America Is in Need of a Moral Bailout (by Chris Hedges at TruthDig, thanks to Susie at Suburban Guerilla)
We live in an age of moral nihilism. We have trashed our universities, turning them into vocational factories that produce corporate drones and chase after defense-related grants and funding. The humanities, the discipline that forces us to stand back and ask the broad moral questions of meaning and purpose, that challenges the validity of structures, that trains us to be self-reflective and critical of all cultural assumptions, have withered. Our press, which should promote such intellectual and moral questioning, confuses bread and circus with news and refuses to give a voice to critics who challenge not this bonus payment or that bailout but the pernicious superstructure of the corporate state itself. We kneel before a cult of the self, elaborately constructed by the architects of our consumer society, which dismisses compassion, sacrifice for the less fortunate, and honesty. The methods used to attain what we want, we are told by reality television programs, business schools and self-help gurus, are irrelevant. Success, always defined in terms of money and power, is its own justification. The capacity for manipulation is what is most highly prized. And our moral collapse is as terrifying, and as dangerous, as our economic collapse.
Click through to read more. Moral decay is what destroyed the Roman Empire, and I don’t mean sexual moral decay. We have to address this problem, and we have to address it now. NOW NOW NOW, as Lambert would say.—Caro

Can Democrats Govern? (Political Wire)
Jonathan Chait: "George W. Bush came to office having lost the popular vote, with only 50 Republicans in the Senate... [Nonetheless,] Bush managed to enact several rounds of tax cuts that substantially exceeded those in his campaign platform, along with two war resolutions, a Medicare prescription drug benefit designed to maximize profits for the health care industry, energy legislation, education reform, and sundry other items… Obama has come into office having won the popular vote by seven percentage points, along with a 79-seat edge in the House, a 17-seat edge in the Senate, and massive public demand for change.
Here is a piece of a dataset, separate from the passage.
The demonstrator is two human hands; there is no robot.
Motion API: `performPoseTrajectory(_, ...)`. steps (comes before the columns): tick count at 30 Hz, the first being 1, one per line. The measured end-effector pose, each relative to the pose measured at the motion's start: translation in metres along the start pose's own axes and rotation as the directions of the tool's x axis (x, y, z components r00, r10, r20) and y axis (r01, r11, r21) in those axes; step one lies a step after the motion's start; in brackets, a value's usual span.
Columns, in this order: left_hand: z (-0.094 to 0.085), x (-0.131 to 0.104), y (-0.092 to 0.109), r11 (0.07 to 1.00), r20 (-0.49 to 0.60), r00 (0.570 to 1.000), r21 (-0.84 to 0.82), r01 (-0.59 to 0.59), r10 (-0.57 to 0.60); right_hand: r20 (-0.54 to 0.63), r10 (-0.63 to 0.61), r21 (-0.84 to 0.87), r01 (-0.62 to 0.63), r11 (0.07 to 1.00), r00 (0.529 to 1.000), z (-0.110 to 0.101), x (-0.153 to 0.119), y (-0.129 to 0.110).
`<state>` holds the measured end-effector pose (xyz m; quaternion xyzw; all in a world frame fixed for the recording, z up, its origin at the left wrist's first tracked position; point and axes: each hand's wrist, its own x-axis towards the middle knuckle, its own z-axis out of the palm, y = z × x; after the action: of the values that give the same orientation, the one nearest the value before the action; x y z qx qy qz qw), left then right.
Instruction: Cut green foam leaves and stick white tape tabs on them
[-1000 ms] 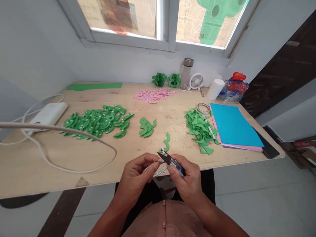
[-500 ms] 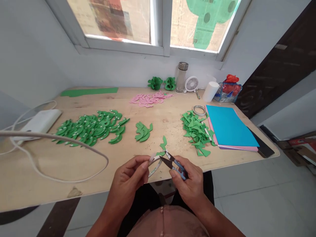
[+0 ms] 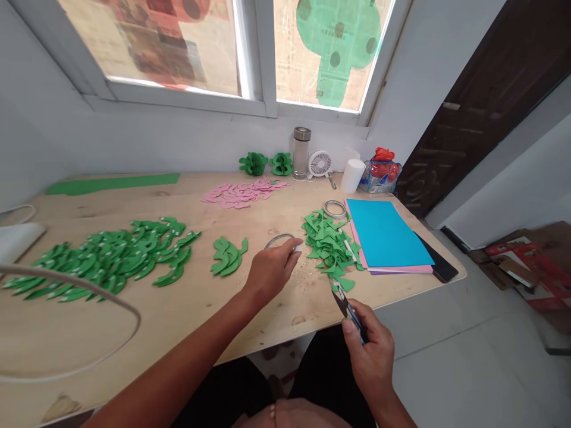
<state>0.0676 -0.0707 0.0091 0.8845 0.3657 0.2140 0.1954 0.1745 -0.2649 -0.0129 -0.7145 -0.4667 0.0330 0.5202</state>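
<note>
My left hand (image 3: 274, 267) reaches over the middle of the table, its fingers closed on a roll of tape (image 3: 280, 238) whose rim shows beyond the knuckles. My right hand (image 3: 371, 340) is at the table's front edge, wrapped round small snips (image 3: 350, 312), the dark blades pointing up and left. Just beyond the blades lies a heap of green scraps (image 3: 330, 241). A few curved green pieces (image 3: 228, 257) sit to the left of my left hand. Farther left spreads a large pile of green pieces with white spots (image 3: 120, 255).
Pink cutouts (image 3: 243, 191), green paper figures, a bottle (image 3: 301, 153), a small fan (image 3: 320, 163) and a white roll (image 3: 353, 176) stand or lie at the back. Blue sheets (image 3: 388, 232) and another tape roll (image 3: 334, 208) are at right. A cable (image 3: 89, 287) crosses the left foreground.
My left hand has moved away from the snips, forward over the table with the tape roll. My right hand has shifted right and down with the snips. The view has turned, moving the table leftward.
</note>
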Motion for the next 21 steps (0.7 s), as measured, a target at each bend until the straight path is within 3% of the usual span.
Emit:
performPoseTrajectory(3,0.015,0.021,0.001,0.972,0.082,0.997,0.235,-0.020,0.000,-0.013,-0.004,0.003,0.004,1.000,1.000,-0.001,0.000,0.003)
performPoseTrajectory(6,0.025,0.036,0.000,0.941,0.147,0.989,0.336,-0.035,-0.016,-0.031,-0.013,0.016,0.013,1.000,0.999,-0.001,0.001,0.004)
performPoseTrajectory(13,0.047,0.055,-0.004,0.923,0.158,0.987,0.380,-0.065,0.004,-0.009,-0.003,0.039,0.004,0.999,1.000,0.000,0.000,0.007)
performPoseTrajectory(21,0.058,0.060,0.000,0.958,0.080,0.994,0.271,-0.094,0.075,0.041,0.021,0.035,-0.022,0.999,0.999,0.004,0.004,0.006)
But it's already clear he is receiving less, not more, deference from his own party."
Some Democrats did their best to help right wingers derail the Bill Clinton presidency. They pushed him as far as they could to the right. Oddly enough, many of those anti-Clinton folks were early Obama supporters. But now Obama has his own set of Blue Dogs to deal with. Remind me again why it’s supposed to be a good thing to have conservatives in the Democratic Party?—Caro

Will the Grassroots Drop their Anti-Blue Dog Campaigns? (by Brian Beutler at TPMDC)
On Friday, Senate Majority Leader Harry Reid laid the smackdown on progressive grassroots groups that are marshaling their efforts against a group of conservative Democrats. But did the grassroots get the message?... AUC has been running ads in the states of conservative Democrats urging constituents to "call congress" and "tell them to support President Obama's budget". Late Friday, they sent me a statement saying, "we agree with Senator Reid that Democrats should not be impeded from moving forward on this transformative budget and this is not a fight between Democrats."…
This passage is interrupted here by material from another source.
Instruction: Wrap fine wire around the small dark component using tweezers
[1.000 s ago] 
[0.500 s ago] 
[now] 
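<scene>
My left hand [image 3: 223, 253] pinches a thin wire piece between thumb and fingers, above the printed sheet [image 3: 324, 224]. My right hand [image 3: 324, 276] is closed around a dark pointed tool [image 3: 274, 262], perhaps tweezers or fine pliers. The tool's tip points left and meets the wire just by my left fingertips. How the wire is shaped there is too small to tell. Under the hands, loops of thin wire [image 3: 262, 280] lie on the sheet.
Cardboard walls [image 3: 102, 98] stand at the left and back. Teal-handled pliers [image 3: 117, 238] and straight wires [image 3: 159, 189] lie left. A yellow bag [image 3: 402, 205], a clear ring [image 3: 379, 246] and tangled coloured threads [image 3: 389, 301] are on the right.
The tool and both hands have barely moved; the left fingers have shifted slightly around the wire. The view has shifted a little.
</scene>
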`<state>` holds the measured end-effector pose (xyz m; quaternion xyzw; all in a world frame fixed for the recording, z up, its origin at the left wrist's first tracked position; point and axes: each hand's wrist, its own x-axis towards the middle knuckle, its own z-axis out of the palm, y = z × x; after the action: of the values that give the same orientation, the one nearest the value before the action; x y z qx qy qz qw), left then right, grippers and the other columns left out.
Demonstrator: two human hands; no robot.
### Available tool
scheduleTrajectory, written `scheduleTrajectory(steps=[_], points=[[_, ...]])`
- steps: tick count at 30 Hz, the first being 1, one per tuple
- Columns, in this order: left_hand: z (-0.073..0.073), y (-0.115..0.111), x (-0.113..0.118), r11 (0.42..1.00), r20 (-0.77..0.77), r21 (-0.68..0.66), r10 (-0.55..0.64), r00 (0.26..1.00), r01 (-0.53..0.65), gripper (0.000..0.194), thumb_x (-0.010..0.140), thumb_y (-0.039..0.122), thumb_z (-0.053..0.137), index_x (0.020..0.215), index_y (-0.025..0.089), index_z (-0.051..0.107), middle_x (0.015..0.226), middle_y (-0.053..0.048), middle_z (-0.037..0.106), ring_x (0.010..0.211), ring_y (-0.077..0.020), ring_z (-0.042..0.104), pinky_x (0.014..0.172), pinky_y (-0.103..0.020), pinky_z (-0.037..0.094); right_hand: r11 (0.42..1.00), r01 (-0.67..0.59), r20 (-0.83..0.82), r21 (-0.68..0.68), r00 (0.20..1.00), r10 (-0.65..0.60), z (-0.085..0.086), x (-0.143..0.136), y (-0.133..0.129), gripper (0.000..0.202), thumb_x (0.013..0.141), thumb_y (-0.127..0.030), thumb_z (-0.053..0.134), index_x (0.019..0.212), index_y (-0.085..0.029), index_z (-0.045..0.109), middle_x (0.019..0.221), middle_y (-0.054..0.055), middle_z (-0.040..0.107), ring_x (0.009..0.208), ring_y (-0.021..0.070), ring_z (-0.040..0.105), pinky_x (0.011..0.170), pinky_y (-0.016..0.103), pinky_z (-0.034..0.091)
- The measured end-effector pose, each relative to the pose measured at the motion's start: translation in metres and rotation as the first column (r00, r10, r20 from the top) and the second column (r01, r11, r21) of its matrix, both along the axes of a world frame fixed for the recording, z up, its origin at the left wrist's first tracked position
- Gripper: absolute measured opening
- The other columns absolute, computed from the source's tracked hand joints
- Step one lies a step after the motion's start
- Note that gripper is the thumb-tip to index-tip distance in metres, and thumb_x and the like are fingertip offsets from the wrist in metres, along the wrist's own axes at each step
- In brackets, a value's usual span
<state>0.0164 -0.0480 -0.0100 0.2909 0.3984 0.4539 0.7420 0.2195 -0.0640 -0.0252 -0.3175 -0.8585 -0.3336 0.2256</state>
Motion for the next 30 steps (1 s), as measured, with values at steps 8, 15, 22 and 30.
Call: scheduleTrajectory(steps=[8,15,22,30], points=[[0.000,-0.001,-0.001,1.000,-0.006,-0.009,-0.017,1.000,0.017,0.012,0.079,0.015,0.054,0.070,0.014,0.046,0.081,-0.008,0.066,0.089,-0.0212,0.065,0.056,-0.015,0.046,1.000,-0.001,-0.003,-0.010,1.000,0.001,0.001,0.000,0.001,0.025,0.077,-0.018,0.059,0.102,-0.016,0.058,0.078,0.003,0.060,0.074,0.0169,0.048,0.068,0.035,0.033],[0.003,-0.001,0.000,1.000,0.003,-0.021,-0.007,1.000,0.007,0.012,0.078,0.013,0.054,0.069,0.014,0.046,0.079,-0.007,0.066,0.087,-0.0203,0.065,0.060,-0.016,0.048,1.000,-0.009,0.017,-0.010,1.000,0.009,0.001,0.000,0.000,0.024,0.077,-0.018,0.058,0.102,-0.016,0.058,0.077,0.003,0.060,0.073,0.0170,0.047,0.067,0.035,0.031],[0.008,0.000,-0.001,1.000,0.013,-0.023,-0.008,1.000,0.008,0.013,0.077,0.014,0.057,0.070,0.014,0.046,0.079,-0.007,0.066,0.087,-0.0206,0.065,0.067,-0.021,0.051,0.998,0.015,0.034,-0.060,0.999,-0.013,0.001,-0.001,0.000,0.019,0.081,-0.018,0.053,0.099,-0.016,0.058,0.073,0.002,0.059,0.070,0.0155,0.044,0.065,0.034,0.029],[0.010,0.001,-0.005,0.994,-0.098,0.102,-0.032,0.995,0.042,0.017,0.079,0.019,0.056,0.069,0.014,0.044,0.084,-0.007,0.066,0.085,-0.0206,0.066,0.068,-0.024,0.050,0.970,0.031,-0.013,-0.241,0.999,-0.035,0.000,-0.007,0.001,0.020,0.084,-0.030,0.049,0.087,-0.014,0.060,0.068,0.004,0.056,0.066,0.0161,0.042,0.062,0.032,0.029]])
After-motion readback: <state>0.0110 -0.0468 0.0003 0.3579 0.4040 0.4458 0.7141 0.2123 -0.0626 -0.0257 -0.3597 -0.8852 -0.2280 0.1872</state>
CAF, meanwhile, declines to comment on Reid's remarks altogether. Last week, the group featured their "Dog the Blue Dogs" campaign prominently on their website's home page, but today it's nowhere to be seen. For their part, MoveOn did not respond to a request for comment. They've been running similar ads in many of the same districts as AUC, though MoveOn calls out the targeted senators and congressmen by name.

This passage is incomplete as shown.